Grapheme Unicode Helpers
The `grapheme` library (current version 0.10.0) provides helpers for Unicode grapheme-aware string handling in Python. It enables accurate counting, slicing, and manipulation of strings based on user-perceived characters (graphemes) rather than Unicode code points. The library is actively maintained, supporting recent Unicode standards, and typically releases new versions a few times a year.
Warnings
- breaking Python 3.6 support was dropped with version `0.7.0`. Users on Python 3.6 should pin their `grapheme` dependency to `<0.7.0`.
- breaking The current version `0.10.0` (and `0.9.0` onwards) explicitly requires Python >=3.10. If you are using an older Python version (e.g., 3.8, 3.9), you will need to upgrade your Python environment or use an older `grapheme` version.

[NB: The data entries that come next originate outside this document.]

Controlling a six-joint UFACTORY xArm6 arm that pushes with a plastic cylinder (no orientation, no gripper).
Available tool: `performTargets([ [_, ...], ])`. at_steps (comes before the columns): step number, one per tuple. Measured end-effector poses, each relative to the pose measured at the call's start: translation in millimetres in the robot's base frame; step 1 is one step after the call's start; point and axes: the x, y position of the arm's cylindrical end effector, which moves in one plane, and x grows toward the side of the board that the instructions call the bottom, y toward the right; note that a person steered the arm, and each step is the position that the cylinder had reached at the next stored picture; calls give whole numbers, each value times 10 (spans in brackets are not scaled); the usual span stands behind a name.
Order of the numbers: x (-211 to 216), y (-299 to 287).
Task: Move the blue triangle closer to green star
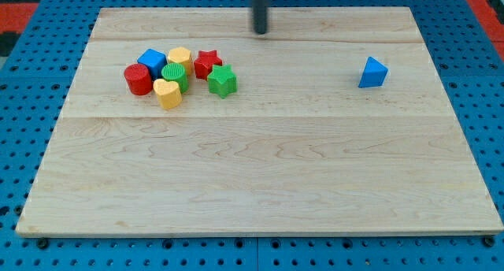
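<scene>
My tip [260,31] rests near the view's top edge of the wooden table [260,192], a little left of centre. There is no claw on this arm, only the dark rod, so nothing is held. The blue triangle [372,72] sits alone on the view's right side, well apart from everything else and below and right of my tip. The green star [222,80] lies on the left half, at the right edge of a tight cluster: a red star [207,63] just above it, a yellow block [179,57], a blue cube [151,63], a green cylinder [175,74], a red cylinder [138,79] and a yellow heart-like block [167,93].
</scene>
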Motion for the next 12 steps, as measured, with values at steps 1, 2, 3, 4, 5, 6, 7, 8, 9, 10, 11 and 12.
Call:
performTargets([
  [1,234,1198],
  [2,538,2005],
  [3,1205,2008],
  [4,1583,1292],
  [5,1456,1081],
  [6,1243,1579],
  [7,1138,1673],
  [8,1082,1359],
  [9,921,1336],
  [10,885,859],
  [11,1541,539],
  [12,1773,21],
])
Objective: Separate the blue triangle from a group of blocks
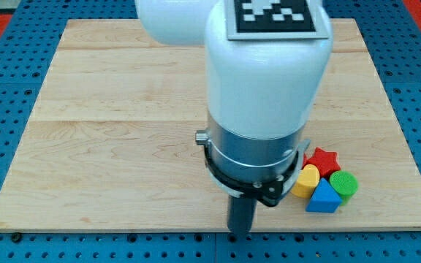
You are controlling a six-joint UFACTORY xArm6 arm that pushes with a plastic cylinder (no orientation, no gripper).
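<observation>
A blue triangle [324,198] lies near the bottom right of the wooden board [108,131]. It touches a yellow block [306,180] on its left and a green round block [344,184] on its upper right. A red star [321,159] sits just above them. My rod comes down from the white arm body [265,80], and my tip [240,231] is at the board's bottom edge, left of the group and apart from the blue triangle.
The board rests on a blue perforated table [6,241]. The arm's wide white and grey body hides the middle of the board and part of the area left of the red star. A black-and-white marker [272,16] sits on top of the arm.
</observation>
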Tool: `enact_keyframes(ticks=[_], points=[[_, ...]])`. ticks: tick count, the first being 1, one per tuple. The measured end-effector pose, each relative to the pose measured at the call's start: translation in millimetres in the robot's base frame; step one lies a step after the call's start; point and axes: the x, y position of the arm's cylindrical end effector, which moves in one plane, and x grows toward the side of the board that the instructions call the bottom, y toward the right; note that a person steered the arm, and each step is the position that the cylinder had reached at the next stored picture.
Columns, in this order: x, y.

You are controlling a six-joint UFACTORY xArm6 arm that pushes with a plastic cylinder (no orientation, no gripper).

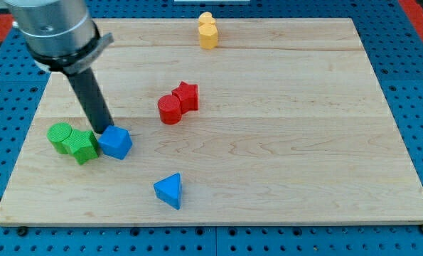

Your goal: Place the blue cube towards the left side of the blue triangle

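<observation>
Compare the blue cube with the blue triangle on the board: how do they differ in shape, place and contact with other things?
Shape: the blue cube is blocky; the blue triangle is a three-cornered wedge.
Place: the blue cube lies nearer the view's left and higher; the blue triangle sits lower, toward the view's bottom.
Contact: my tip is at the blue cube's upper left edge and a green block is beside it; the blue triangle stands alone.
Both are blue.

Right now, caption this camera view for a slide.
My tip touches the blue cube, up-left of the blue triangle.
</observation>
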Motion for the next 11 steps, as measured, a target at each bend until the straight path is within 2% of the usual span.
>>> enact_keyframes(ticks=[1,2,3,4,5,6,8,11], points=[[20.4,20.3],[58.6,20.3],[73.6,16.6],[58.7,-15.2],[80.6,-32.8],[97.7,-17.6],[104.6,62.9],[147.9,56.1]])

- gotcha The library's functions, by nature of grapheme cluster calculation, have a linear time complexity (`O(n)`) relative to string length. For performance-critical applications involving very long strings, consider the trade-off between correctness and speed.
- gotcha Negative indexing (e.g., `grapheme.slice(text, start=-1)`) is currently not supported for `grapheme.slice()` and will raise a `NotImplementedError`.

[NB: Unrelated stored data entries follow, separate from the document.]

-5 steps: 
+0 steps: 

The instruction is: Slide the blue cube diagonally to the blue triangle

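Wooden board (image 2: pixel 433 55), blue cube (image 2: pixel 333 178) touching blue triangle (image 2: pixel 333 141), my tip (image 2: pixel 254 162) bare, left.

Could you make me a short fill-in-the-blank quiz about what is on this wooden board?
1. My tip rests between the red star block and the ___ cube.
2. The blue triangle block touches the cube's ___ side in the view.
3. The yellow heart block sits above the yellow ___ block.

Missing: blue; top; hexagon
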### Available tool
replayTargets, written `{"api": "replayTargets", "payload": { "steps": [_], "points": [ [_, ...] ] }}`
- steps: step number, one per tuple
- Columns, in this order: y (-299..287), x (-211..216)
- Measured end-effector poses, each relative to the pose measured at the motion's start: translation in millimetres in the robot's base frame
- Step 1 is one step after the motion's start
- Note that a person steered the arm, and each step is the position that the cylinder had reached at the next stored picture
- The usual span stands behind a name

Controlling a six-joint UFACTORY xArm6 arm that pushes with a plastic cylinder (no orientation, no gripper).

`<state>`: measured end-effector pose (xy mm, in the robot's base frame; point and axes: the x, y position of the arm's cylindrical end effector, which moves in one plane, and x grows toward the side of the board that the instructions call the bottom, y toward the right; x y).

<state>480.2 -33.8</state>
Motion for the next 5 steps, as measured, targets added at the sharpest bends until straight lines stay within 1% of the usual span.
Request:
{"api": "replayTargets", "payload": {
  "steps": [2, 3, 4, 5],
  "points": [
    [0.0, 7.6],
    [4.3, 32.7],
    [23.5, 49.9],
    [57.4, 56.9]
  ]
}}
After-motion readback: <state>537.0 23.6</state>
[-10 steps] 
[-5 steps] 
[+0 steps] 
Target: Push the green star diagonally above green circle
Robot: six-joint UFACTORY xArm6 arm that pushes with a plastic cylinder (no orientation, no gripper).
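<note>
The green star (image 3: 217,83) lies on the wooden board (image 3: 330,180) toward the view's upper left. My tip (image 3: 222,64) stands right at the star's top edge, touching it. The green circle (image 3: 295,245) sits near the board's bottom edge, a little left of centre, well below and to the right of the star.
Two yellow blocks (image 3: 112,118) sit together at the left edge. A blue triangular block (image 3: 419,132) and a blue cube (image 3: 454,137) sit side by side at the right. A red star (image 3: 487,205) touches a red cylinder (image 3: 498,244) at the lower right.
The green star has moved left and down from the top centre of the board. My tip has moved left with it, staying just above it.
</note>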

- gotcha The `in` operator in Python performs substring checks based on Unicode code points. `grapheme.contains()` provides a grapheme-aware substring check, which may yield different results when dealing with multi-codepoint graphemes (e.g., emojis or combining characters).
Install
-
pip install grapheme
Imports
- length
import grapheme grapheme.length('string') - slice
import grapheme grapheme.slice('string', start=0, end=5) - graphemes
import grapheme list(grapheme.graphemes('string'))
Quickstart
import grapheme
rainbow_flag = "🏳️🌈" # An emoji represented by multiple code points
# Correctly count graphemes
visual_length = grapheme.length(rainbow_flag)
print(f"Visual length of '{rainbow_flag}': {visual_length}") # Expected: 1
# Incorrectly count code points with built-in len()

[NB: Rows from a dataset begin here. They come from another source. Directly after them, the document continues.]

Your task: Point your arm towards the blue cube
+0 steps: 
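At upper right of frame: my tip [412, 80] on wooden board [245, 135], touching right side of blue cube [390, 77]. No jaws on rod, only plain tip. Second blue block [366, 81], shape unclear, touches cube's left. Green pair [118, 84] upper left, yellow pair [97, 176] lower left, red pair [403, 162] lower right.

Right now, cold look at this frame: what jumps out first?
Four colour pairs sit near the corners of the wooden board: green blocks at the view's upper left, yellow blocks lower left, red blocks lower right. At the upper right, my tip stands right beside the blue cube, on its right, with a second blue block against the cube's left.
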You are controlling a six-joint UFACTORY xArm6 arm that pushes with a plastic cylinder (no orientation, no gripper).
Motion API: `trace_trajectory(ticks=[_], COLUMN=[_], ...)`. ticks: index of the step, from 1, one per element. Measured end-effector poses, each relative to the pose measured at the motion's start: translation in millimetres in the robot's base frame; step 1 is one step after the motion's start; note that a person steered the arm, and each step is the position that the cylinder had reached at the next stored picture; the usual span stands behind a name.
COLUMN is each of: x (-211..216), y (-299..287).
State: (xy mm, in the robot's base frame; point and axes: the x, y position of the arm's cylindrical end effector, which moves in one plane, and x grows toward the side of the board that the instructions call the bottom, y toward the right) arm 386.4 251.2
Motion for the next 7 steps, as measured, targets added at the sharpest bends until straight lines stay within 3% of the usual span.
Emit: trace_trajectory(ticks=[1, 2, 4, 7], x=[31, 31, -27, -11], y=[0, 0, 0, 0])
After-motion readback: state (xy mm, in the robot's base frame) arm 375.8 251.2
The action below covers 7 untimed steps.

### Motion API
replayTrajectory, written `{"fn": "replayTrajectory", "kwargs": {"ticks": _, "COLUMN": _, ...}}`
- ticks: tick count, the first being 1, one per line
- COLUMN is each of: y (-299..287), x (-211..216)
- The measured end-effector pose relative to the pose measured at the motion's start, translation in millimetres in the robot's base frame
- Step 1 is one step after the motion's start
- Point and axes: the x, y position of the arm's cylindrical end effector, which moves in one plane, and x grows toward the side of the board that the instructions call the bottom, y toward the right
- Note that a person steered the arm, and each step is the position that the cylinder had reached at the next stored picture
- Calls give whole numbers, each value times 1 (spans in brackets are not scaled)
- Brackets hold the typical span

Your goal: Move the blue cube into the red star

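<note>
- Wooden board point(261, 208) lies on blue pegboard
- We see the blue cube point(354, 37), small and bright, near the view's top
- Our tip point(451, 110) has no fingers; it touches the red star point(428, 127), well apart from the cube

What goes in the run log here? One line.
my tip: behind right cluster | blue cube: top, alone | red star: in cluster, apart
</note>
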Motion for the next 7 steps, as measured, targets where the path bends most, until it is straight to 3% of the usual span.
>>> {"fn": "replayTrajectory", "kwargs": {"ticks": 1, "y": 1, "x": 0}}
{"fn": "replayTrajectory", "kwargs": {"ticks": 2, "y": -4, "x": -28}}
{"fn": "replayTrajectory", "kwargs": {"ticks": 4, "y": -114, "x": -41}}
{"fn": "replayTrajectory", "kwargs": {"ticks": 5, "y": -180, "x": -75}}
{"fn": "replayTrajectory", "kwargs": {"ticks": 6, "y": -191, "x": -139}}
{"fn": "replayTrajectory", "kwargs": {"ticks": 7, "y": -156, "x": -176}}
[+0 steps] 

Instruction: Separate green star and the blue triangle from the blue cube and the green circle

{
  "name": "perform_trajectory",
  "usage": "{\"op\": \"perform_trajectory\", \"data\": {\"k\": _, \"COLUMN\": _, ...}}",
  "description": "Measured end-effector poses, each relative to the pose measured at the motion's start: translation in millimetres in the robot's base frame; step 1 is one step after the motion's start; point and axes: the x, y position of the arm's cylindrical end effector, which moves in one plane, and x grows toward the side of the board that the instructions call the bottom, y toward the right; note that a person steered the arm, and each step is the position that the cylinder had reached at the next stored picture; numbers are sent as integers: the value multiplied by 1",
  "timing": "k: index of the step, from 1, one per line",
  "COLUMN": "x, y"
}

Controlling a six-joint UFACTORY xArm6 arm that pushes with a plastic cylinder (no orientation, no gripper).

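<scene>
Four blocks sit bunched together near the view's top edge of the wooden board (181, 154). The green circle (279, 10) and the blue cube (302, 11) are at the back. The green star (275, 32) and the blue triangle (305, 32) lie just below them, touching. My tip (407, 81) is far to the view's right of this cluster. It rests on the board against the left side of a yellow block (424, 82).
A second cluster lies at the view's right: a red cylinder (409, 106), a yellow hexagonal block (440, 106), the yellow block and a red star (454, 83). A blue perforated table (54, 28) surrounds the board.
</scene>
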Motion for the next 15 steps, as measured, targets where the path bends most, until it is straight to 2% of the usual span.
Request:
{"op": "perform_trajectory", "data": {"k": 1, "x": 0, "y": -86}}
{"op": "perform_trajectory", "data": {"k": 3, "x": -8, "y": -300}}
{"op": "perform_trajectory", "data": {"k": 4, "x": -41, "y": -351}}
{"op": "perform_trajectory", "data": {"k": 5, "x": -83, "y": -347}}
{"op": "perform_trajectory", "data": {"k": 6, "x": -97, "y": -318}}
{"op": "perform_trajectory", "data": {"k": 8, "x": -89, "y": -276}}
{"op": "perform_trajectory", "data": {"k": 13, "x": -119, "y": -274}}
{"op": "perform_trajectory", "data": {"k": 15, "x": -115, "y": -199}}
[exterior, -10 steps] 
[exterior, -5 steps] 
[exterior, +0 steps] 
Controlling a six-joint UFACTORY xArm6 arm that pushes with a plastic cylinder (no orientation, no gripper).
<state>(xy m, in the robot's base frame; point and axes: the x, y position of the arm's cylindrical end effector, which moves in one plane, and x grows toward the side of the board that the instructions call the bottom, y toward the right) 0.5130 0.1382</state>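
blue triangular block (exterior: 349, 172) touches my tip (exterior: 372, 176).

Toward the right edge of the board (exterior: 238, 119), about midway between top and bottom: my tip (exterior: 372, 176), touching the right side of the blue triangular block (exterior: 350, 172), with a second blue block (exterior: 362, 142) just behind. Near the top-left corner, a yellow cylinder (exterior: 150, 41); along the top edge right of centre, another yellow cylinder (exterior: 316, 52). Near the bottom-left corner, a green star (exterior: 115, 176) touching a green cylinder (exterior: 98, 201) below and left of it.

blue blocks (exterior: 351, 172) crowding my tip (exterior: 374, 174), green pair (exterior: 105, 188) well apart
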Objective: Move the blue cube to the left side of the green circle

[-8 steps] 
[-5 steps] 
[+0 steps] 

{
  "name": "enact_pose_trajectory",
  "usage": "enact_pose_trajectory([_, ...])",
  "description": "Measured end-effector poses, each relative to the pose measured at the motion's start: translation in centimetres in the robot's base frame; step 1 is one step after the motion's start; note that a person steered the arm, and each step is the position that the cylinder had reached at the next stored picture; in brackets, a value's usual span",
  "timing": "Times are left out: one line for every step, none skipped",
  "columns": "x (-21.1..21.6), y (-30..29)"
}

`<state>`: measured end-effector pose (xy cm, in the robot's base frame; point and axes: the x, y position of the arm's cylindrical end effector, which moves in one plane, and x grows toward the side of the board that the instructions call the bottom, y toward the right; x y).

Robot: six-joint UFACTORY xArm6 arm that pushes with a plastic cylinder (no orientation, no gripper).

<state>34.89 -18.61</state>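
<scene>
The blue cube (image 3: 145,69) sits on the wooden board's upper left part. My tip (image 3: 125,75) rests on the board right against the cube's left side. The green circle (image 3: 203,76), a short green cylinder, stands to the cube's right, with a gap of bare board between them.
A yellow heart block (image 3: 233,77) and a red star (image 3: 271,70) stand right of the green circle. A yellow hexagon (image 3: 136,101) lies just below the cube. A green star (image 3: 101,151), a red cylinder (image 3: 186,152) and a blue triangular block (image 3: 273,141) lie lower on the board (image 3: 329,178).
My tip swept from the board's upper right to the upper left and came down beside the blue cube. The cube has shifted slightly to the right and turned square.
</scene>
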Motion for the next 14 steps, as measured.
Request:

codepoint_length = len(rainbow_flag)
print(f"Code point length of '{rainbow_flag}': {codepoint_length}") # Expected: 4
# Safely slice by graphemes
text = "tamil நி (ni)"
sliced_by_grapheme = grapheme.slice(text, end=7)
print(f"Grapheme-sliced: '{sliced_by_grapheme}'") # Expected: 'tamil நி'
# Unsafely slice by code points
unsafely_sliced = text[:7]
print(f"Codepoint-sliced: '{unsafely_sliced}'") # Expected: 'tamil ந'